Stored entries:
______

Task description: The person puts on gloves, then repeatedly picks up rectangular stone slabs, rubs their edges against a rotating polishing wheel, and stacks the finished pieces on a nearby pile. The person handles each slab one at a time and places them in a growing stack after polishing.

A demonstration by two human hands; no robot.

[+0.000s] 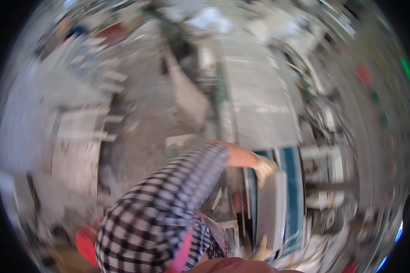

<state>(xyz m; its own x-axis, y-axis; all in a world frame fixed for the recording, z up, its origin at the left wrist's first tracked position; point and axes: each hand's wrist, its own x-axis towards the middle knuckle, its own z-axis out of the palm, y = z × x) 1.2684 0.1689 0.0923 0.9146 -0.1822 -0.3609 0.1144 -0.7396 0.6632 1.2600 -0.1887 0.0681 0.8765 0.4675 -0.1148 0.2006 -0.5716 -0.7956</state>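
Note:
A grey rectangular panel (pixel 267 207) with a pale long side is at lower right, above a teal surface (pixel 292 195). Its exact kind is blurred. My left hand (pixel 265 170), in a pale yellowish glove, is closed on the panel's far end; that arm reaches across in a black-and-white checked sleeve. At the near end my right hand (pixel 262 250), in a similar glove, grips the same panel, with most of the hand and its arm hidden low in the picture.
A long grey conveyor-like surface (pixel 257 100) runs away beyond the teal part. Stacked pale boards (pixel 77 154) stand at left. A tan slanted sheet (pixel 187 98) is near the middle. Machine parts (pixel 325 118) line the right side, and something red (pixel 86 245) is at lower left.

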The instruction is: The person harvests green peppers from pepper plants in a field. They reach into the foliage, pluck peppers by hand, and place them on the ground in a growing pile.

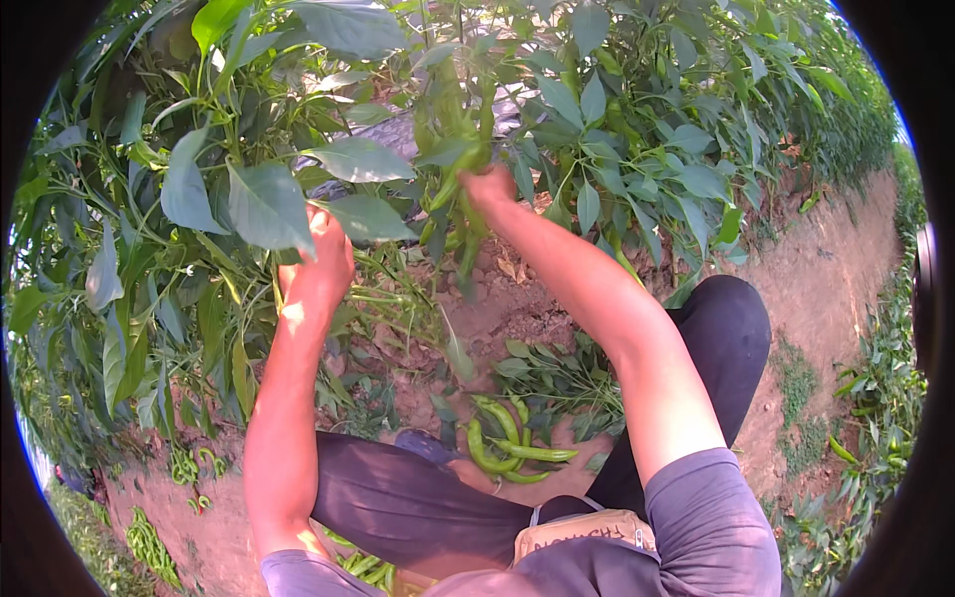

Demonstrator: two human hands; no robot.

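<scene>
Large pepper plants [597, 159] with broad leaves stand in front of me. Amid the foliage on the left is my left hand [323, 257], its fingers curled behind a big leaf [269, 206] that hides what they hold. Further right, my right hand [489, 189] is closed among hanging long green peppers [448, 184], which are blurred. It touches them, but its fingertips and their exact grip cannot be made out. Several picked green peppers [504, 438] lie in a small heap on the soil, beyond my bent leg.
Cut leafy stems [562, 383] lie beside the heap. More green peppers [363, 569] rest by my left hip, and another pile [149, 547] lies at lower left. A tan pouch [582, 532] sits at my waist. Bare soil [826, 269] runs along the right.
</scene>
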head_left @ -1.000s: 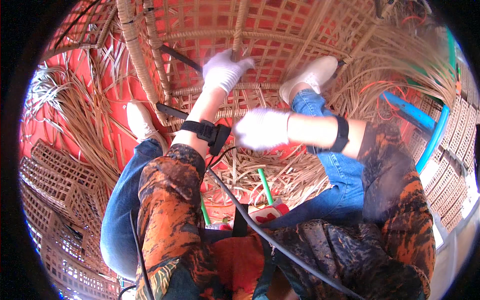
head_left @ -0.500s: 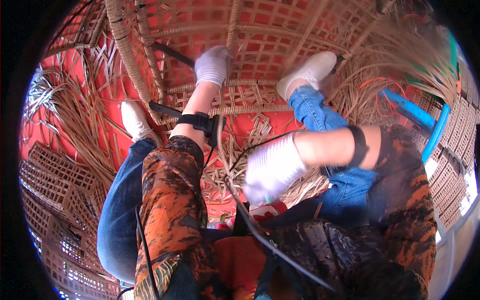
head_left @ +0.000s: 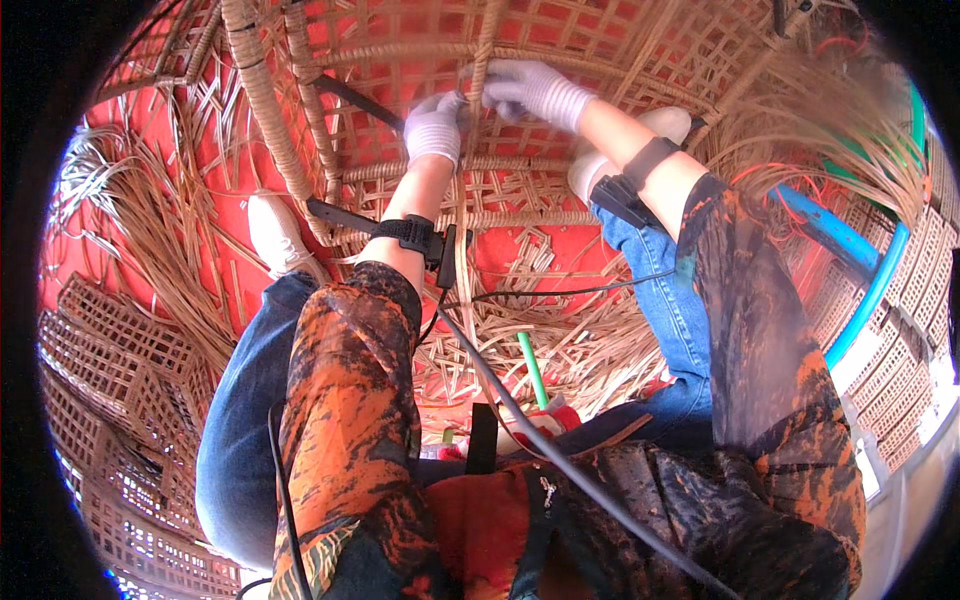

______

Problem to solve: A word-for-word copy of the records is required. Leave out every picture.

Task result:
Task description: The person puts on gloves, then repeatedly picks up rectangular stone slabs, rubs their edges against a rotating polishing wheel, and stacks the finished pieces on a nearby pile. The person handles each slab one at a time and places them in a growing stack after polishing.

A demonstration by two human hands; no robot.

[+0.000s] 

<state>(xyz m; its own x-axis, y-axis; all in a world frame fixed for the recording, z up, its origin at the left wrist's first tracked position; point and axes: each hand's wrist, its own x-axis towards the middle knuckle, its own z-axis out of the palm, y = z × x) 1.2684 0.1689 0.0923 0.9146 -0.1822 -0.3609 0.1144 -0.7396 0.6632 1.2600 -0.1887 0.0681 0.8765 0.4675 -0.1148 0.2006 -0.5716 -0.7956</state>
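Note:
A grey rectangular panel (pixel 267 207) with a pale long side is at lower right, above a teal surface (pixel 292 195). Its exact kind is blurred. My left hand (pixel 265 170), in a pale yellowish glove, is closed on the panel's far end; that arm reaches across in a black-and-white checked sleeve. At the near end my right hand (pixel 262 250), in a similar glove, grips the same panel, with most of the hand and its arm hidden low in the picture.
A long grey conveyor-like surface (pixel 257 100) runs away beyond the teal part. Stacked pale boards (pixel 77 154) stand at left. A tan slanted sheet (pixel 187 98) is near the middle. Machine parts (pixel 325 118) line the right side, and something red (pixel 86 245) is at lower left.
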
The instruction is: The person harvests green peppers from pepper plants in a field. They reach into the foliage, pluck peppers by hand, and place them on the ground in a growing pile.


Demonstrator: two human hands; no robot.

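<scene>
Large pepper plants [597, 159] with broad leaves stand in front of me. Amid the foliage on the left is my left hand [323, 257], its fingers curled behind a big leaf [269, 206] that hides what they hold. Further right, my right hand [489, 189] is closed among hanging long green peppers [448, 184], which are blurred. It touches them, but its fingertips and their exact grip cannot be made out. Several picked green peppers [504, 438] lie in a small heap on the soil, beyond my bent leg.
Cut leafy stems [562, 383] lie beside the heap. More green peppers [363, 569] rest by my left hip, and another pile [149, 547] lies at lower left. A tan pouch [582, 532] sits at my waist. Bare soil [826, 269] runs along the right.
</scene>
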head_left @ -1.000s: 
head_left @ -0.500s: 
head_left @ +0.000s: 

There is no more to the answer.